Roberts’s gazelle can be hunted in scattered populations which occur in Northern Tanzania. These populations are all west of the Rift valley and in the vicinity of the Ngorongoro area. As previously mentioned the Robert’s gazelle is a variant of the Grant’s gazelle but is a species on its own. The Robert’s gazelle can be easily recognized by the horns on male animals. The male Roberts gazelle have horns which bend downwards and not upwards like the Grant’s gazelle. Robert’s gazelle females however, carry the normal gazelle shaped horns. Other than the horns which male Robert’s gazelle carry, their size, characteristics and markings are all identical to that of the Grant’s gazelle. There have been many cases of the two species interbreeding creating a hybrid; the males often have one horn growing upwards and the other growing downwards, and other variants of the grants which grow abnormally long horns.
When recording a trophy in the record books it is important to note that Safari Club International will only record a Roberts’s gazelle if the hunters can provide enough evidence and confirm that it is indeed a Robert’s gazelle and not a hybrid.
Due to the fact that the Robert’s gazelle and Grant’s gazelle live in the same areas and portray the same characteristics- they are essentially hunted using the same methods. The most productive method for targeting these animals is to drive around in areas where the animals are often seen. Gazelle are highly skittish and it is not very often that a shot will present itself from a vehicle. The vehicle Is used to simply cover more ground in a shorter time. After spotting a Robert’s gazelle, or Roberts gazelle herd one will need to walk and stalk in order to get into shooting distance. The areas where these animals congregate have very little cover and are wide open plains and savannas. This means that cover is minimal and long shots are paramount. Setting yourself up in a comfortable shooting position while the animals are still a long way out can also turn out very well for the hunter and not so well for the gazelle. Often outfitters will know the feeding pattern that the animals generally follow which allows one to set up, and wait until the animals appear and shot can be taken. When hunting gazelle in general the shots are long, so be sure to practice and be comfortable at shooting up to 400 yards.

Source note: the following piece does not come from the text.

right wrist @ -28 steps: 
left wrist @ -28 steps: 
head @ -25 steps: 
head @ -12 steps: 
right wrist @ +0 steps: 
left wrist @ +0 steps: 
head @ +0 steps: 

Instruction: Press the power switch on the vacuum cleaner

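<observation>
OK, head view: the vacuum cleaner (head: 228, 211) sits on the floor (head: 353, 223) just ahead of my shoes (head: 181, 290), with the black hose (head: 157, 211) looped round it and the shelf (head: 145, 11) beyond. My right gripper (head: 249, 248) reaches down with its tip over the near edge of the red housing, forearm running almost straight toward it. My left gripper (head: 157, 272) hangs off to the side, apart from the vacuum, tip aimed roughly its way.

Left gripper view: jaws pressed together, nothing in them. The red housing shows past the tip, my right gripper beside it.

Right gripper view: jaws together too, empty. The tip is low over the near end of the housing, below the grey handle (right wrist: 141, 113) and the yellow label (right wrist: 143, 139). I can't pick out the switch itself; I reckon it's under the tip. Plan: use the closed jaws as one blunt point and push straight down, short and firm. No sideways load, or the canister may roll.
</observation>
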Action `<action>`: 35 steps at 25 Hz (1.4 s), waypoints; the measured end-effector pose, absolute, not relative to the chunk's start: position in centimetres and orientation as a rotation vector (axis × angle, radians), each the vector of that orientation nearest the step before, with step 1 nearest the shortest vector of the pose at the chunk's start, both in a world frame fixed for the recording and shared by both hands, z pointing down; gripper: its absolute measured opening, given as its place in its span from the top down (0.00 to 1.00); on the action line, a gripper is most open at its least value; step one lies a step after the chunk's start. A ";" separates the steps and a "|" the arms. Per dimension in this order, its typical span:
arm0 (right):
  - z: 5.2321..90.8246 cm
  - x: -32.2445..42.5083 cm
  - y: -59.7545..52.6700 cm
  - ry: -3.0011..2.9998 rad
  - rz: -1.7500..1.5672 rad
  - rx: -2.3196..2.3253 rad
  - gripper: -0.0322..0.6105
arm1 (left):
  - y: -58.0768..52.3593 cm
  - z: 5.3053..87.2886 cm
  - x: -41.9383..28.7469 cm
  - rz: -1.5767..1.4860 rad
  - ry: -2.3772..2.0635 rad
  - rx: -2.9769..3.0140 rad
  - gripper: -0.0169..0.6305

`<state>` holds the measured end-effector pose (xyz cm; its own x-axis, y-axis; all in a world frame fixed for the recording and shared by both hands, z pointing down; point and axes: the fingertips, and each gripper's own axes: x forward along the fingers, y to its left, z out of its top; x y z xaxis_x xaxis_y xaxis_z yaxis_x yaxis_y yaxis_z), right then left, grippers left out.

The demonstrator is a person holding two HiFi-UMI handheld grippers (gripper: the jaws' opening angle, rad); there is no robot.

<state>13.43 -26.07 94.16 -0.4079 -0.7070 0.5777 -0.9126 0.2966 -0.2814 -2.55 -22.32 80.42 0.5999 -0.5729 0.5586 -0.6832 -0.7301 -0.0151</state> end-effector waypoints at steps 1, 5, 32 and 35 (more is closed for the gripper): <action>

Look for a male with thick bases, and good horn length. In breeding herds there is usually only one mature male and few other very young males which may have just been weaned. These dominant males can be hunted as they are very quickly replaced by another mature male within the vicinity. Bachelor herds are also very common and may produce some excellent trophies. Males which are past their prime and can no longer dominate a younger stronger ram are often found in bachelor herds together with younger animals. These old guys make outstanding trophies as they generally have good character, great horn length, and are the epitome of conservation through hunting.
Gazelle make outstanding full mount trophies as they have a unique body shape in relation to other African game. European mounts look just as impressive, especially if one can present the various species of gazelle side by side in a trophy room, similar to a Springbuck grand slam.